Lorsqu'une société française reçoit des dividendes d'une filiale établie à l'étranger, l'articulation entre le régime mère-fille prévu par le droit interne et les conventions fiscales internationales conclues par la France détermine le traitement applicable à la retenue à la source éventuellement prélevée dans l'État de la filiale. Cette articulation est l'une des questions les plus complexes de la fiscalité internationale des groupes.

Les conventions fiscales signées par la France prévoient généralement un plafonnement ou une suppression de la retenue à la source sur les dividendes distribués par une filiale à sa société mère, dès lors que la participation dépasse un certain seuil et que les conditions de la convention sont remplies. Le bénéfice de ces stipulations conventionnelles suppose une démarche proactive de la direction financière : production des formulaires appropriés auprès de l'administration de l'État de source, justification du droit aux avantages conventionnels, et archivage de la documentation correspondante.

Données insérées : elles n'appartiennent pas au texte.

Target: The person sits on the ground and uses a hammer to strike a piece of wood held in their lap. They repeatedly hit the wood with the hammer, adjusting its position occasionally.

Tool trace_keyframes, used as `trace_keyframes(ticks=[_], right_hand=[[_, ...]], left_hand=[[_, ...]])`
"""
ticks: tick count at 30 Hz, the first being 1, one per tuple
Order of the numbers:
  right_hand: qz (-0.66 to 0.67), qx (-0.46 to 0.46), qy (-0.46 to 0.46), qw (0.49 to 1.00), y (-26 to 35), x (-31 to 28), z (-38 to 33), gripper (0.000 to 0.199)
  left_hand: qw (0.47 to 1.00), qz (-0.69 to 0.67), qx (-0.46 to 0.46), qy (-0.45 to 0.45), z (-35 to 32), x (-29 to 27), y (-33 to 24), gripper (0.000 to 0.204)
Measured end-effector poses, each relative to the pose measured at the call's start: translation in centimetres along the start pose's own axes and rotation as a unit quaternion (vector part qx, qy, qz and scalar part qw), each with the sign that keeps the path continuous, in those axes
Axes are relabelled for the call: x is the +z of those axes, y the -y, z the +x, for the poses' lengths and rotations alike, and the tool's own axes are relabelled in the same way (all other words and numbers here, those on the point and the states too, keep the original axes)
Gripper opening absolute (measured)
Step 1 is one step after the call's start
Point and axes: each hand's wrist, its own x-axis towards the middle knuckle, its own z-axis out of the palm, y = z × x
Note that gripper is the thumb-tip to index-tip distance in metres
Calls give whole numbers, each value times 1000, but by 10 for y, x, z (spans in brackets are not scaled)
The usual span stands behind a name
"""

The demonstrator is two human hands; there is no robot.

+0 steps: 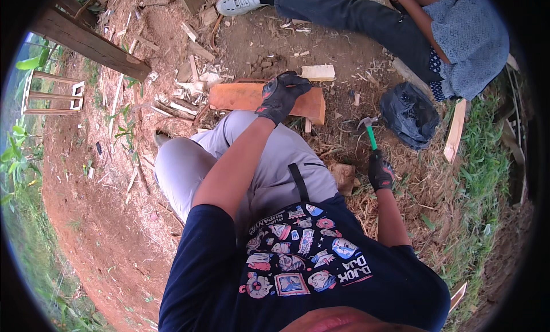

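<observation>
My left hand [282,96], in a black glove, rests on a reddish-brown wooden block [238,97] that lies across the ground just beyond my legs. Its fingers curl over the top of the block near the right end. Off to the right, my right hand [380,170], gloved too, is wrapped round the green handle of a claw hammer [370,135]. The hammer's metal head points away from me, beside a black plastic bag [409,115], apart from the block.
Another person [395,34] sits at the far right, one leg stretched across the back. A pale wood offcut [318,73] lies behind the block. Wood chips [183,106] litter the dirt. A wooden post [91,43] slants in at the upper left; a plank [456,130] lies by the grass.
</observation>
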Motion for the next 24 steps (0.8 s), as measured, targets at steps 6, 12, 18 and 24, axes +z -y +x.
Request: trace_keyframes(ticks=[6,12,18,24], right_hand=[[-45,-11,-70,996,-5,32,3,39],[-57,-4,-97,994,0,33,1,35],[-47,13,-79,996,9,26,0,37],[-41,24,-66,997,6,28,2,38]], left_hand=[[996,-82,23,23,16,29,21,21],[890,-437,-130,24,9,53,34,20],[945,-316,-77,27,8,57,51,19],[983,-178,-36,30,8,50,40,20]])
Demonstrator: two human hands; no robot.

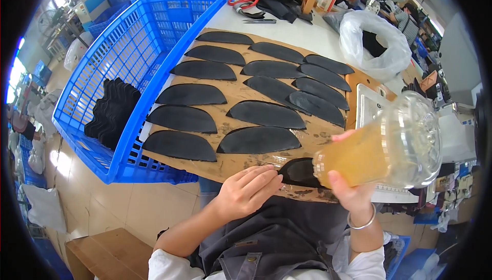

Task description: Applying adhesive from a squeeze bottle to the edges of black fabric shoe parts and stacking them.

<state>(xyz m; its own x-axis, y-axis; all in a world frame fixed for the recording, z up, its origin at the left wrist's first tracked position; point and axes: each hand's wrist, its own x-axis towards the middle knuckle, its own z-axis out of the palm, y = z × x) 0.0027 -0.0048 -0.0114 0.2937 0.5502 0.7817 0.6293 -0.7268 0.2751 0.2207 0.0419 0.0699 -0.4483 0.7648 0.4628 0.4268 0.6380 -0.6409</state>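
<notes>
My right hand [351, 188] grips a clear plastic bottle [412, 141] of cloudy amber liquid. The bottle lies tipped on its side, its narrower, liquid-filled end over a black half-moon piece [298, 171] at the cardboard's near edge and hiding that piece's right end. My left hand [247, 190] has its fingers pressed together at the piece's left tip; their undersides are hidden. Several more black half-moon pieces [259, 140] lie in rough columns on the brown cardboard [205, 170]. Some at the right overlap, and a few have a wet-looking sheen.
A blue plastic crate [120, 144] at the left holds a stack of wavy black pieces [113, 111]. Red-handled scissors [245, 1] and black scraps [279, 1] lie at the back. A clear plastic bag [376, 39] stands at the back right. A cardboard box [110, 254] sits below left.
</notes>
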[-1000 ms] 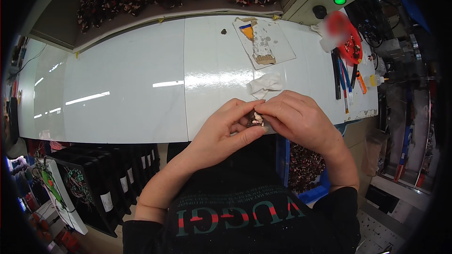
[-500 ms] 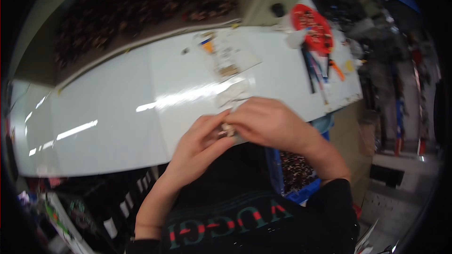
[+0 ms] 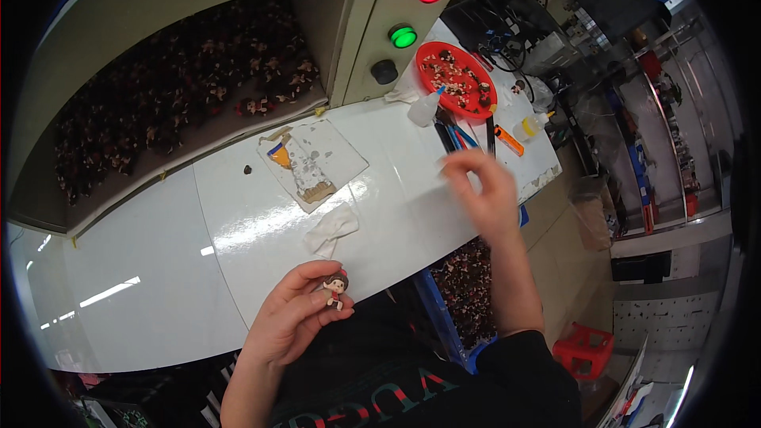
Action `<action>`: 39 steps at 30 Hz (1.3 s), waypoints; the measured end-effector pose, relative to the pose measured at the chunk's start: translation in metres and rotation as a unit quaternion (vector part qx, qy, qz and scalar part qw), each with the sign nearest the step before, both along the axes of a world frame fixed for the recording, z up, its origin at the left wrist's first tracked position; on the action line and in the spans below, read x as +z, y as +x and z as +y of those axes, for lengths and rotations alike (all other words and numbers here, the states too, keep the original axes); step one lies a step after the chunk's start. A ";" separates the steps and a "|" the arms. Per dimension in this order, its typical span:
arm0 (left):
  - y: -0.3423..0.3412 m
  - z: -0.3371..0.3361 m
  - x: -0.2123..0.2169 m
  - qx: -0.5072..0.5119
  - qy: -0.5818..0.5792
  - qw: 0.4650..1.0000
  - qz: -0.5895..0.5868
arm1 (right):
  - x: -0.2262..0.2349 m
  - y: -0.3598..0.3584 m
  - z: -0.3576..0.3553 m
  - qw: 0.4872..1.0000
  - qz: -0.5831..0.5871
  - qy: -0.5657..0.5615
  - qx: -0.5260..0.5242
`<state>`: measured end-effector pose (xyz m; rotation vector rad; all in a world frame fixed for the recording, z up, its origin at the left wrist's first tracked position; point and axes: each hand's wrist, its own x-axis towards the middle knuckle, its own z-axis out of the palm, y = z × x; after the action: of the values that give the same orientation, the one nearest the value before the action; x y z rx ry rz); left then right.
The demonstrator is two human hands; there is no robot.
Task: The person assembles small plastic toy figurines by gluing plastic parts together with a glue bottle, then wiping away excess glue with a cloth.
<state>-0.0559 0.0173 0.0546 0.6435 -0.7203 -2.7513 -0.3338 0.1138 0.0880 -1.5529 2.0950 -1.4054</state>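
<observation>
My left hand [image 3: 297, 305] is closed round a small figurine [image 3: 335, 289] with dark brown hair, a pale face and a touch of red. The fingertips and thumb pinch it upright above the front edge of the white table. My right hand [image 3: 483, 190] is over the table's right part, with bent fingers and a gap between thumb and forefinger; nothing shows in it. Closest to it lie several pens [image 3: 458, 136] and an orange tool [image 3: 509, 141]. A crumpled white cloth [image 3: 331, 230] rests just beyond my left hand.
A red plate [image 3: 477, 109] of small parts stands at the back right, beside a white squeeze bottle [image 3: 424, 111]. A stained board [image 3: 349, 160] lies mid-table. Many figurines fill the recess [image 3: 198, 103] behind. Below the front edge is a blue crate [image 3: 444, 325] of small parts.
My right hand has left the figurine and moved right toward the pens. The left hand keeps hold of the figurine, now uncovered. The view has shifted and turned.
</observation>
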 end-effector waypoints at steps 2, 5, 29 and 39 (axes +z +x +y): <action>0.000 -0.001 0.000 -0.003 -0.006 1.000 -0.009 | -0.016 -0.033 -0.004 0.994 -0.053 -0.042 -0.091; -0.004 -0.003 -0.003 0.027 -0.024 0.998 -0.043 | -0.029 -0.065 -0.018 0.991 -0.037 -0.037 -0.121; 0.044 -0.015 -0.061 0.060 0.119 0.989 0.058 | -0.134 -0.169 0.043 0.939 -0.116 0.010 -0.325; 0.045 -0.010 -0.064 0.082 0.166 0.978 0.097 | -0.135 -0.192 0.047 0.936 0.008 0.060 -0.347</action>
<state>-0.0109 0.0073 -0.0089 0.4604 -0.1586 -2.7476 -0.5253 0.1610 -0.0472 -0.7920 2.8302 -1.3897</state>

La retenue à la source étrangère qui subsiste malgré l'application de la convention peut, selon les situations, être imputée sur l'impôt français dû au titre de la quote-part de frais et charges. Cette mécanique d'imputation doit être calculée avec précision, car une imputation excessive constitue un avantage indu susceptible d'être repris en contrôle. À l'inverse, une absence d'imputation représente un surcoût fiscal évitable pour le groupe.

Nous accompagnons régulièrement des groupes en phase d'acquisition transfrontalière dans l'audit des conventions applicables aux flux de dividendes envisagés, en coordination avec des conseils locaux dans la juridiction concernée. Cette analyse préalable permet d'optimiser le coût fiscal effectif de la remontée de trésorerie et d'éviter les surprises en contrôle.

Si une démarche antérieure en matière de retenue à la source a produit un résultat défavorable, un second regard sur l'articulation entre la convention applicable et le régime mère-fille permet d'identifier les leviers de régularisation ou de réclamation. Écrivez-nous à contact@vernaylestang.com.

Quels leviers et points de vigilance pour la direction financière ?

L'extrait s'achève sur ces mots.